Los pueblos de Menorca son auténticos tesoros y su encanto no disminuye bajo la lluvia. Aquí te dejamos algunas opciones para perderte entre sus calles:
- Alaior: Un paseo por su casco antiguo es como viajar en el tiempo. Visita la Plaza de la Constitución, la Ermita de Sant Pere Nou, la Parroquia de Santa Eulalia y el Convento de San Diego. Aprovecha también para explorar tiendas de artesanías y productos locales.

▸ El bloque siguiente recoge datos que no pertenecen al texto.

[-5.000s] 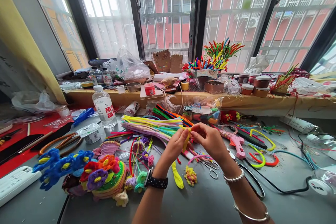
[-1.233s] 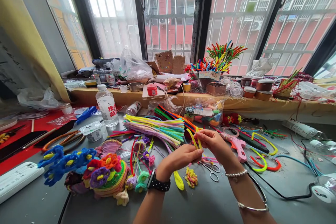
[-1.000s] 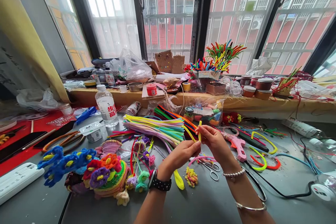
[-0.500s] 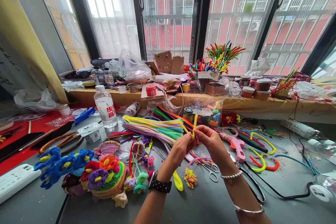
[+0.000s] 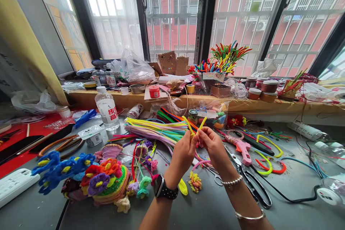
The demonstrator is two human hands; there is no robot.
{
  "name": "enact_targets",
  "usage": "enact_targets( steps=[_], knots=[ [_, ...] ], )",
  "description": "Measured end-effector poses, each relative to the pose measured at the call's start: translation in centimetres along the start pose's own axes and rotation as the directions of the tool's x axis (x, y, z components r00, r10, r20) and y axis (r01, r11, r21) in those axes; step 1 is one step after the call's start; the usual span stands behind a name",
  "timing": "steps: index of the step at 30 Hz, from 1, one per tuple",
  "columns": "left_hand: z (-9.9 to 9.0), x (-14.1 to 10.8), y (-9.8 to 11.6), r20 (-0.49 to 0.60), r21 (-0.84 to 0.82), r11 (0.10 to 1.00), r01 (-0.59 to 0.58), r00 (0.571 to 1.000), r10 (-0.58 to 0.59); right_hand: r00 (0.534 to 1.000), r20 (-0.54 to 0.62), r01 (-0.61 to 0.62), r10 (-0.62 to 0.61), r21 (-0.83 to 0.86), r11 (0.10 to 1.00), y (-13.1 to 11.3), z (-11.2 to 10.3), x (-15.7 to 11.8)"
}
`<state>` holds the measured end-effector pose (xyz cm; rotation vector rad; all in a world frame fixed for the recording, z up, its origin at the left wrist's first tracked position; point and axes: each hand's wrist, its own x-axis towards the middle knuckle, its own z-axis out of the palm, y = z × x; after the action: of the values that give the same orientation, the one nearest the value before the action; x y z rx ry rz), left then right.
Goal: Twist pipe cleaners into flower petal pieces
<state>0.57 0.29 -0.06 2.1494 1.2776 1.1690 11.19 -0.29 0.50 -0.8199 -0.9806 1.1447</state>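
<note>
Left hand [image 5: 183, 152] and right hand [image 5: 215, 148] are pinched on a yellow pipe cleaner [image 5: 203, 122] near mid-frame, its ends now splayed into a V, so it is apparently being bent.

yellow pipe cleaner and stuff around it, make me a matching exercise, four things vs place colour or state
1. yellow pipe cleaner
2. hot glue gun
3. power strip
4. blue flowers

A. white, at far left
B. with yellow centres
C. pinched by left hand and right hand
D. pink, corded

Pairs: 1-C, 2-D, 3-A, 4-B
</note>
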Motion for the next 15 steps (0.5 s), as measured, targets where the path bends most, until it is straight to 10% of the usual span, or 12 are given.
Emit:
enact_targets(
  steps=[15],
  knots=[
    [0.3, -0.03, -0.27, -0.025, 0.377, 0.919, -0.112, 0.991, 0.131, 0.971, -0.131, 0.162, -0.198, -0.243, 0.956, 0.42, 0.66, -0.31]
  ],
)
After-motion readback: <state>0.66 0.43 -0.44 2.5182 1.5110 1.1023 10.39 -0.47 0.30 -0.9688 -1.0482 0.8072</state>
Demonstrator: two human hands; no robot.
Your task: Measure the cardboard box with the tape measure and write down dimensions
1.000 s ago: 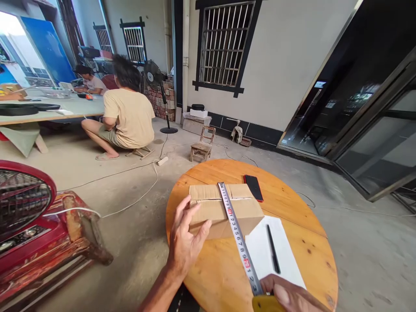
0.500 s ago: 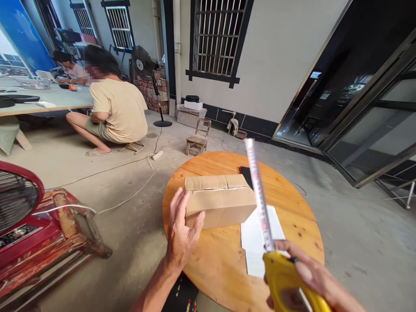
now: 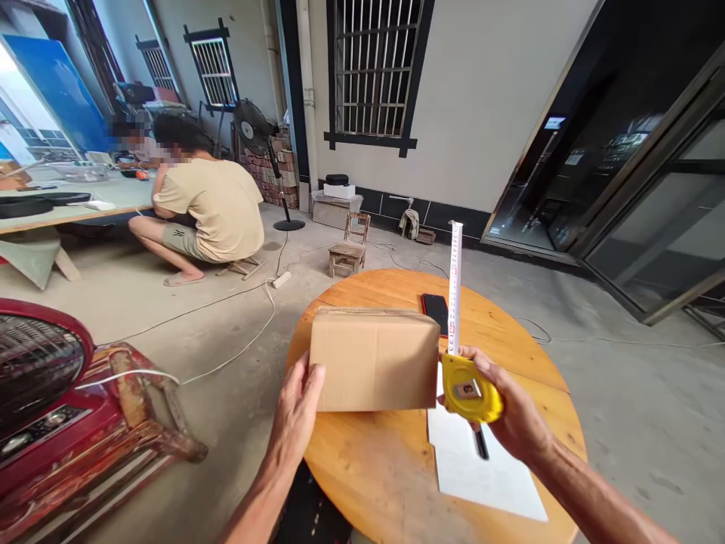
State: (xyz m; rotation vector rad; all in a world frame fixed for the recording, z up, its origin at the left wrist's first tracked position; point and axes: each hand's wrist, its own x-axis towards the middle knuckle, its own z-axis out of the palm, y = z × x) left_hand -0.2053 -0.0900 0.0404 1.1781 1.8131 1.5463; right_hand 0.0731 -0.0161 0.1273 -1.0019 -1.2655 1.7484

- Es Mercadal: Si la lluvia te sorprende en Es Mercadal, Bistro Sol 32 es una apuesta segura. Un lugar donde se come muy bien sin que el precio se dispare, con platos cuidados y producto de calidad que se nota en cada bocado. El ambiente es tranquilo y acogedor, ideal para alargar la sobremesa, y el servicio te hace sentir como en casa. De esos sitios a los que apetece volver.
- Ferreríes: Aunque es más pequeño y tranquilo, su casco antiguo tiene un encanto único. No olvides visitar el Centro de Geología de Menorca y, si te animas a salir un poco, el Hort de Sant Patrici te sorprenderá con su selección de quesos y vinos locales.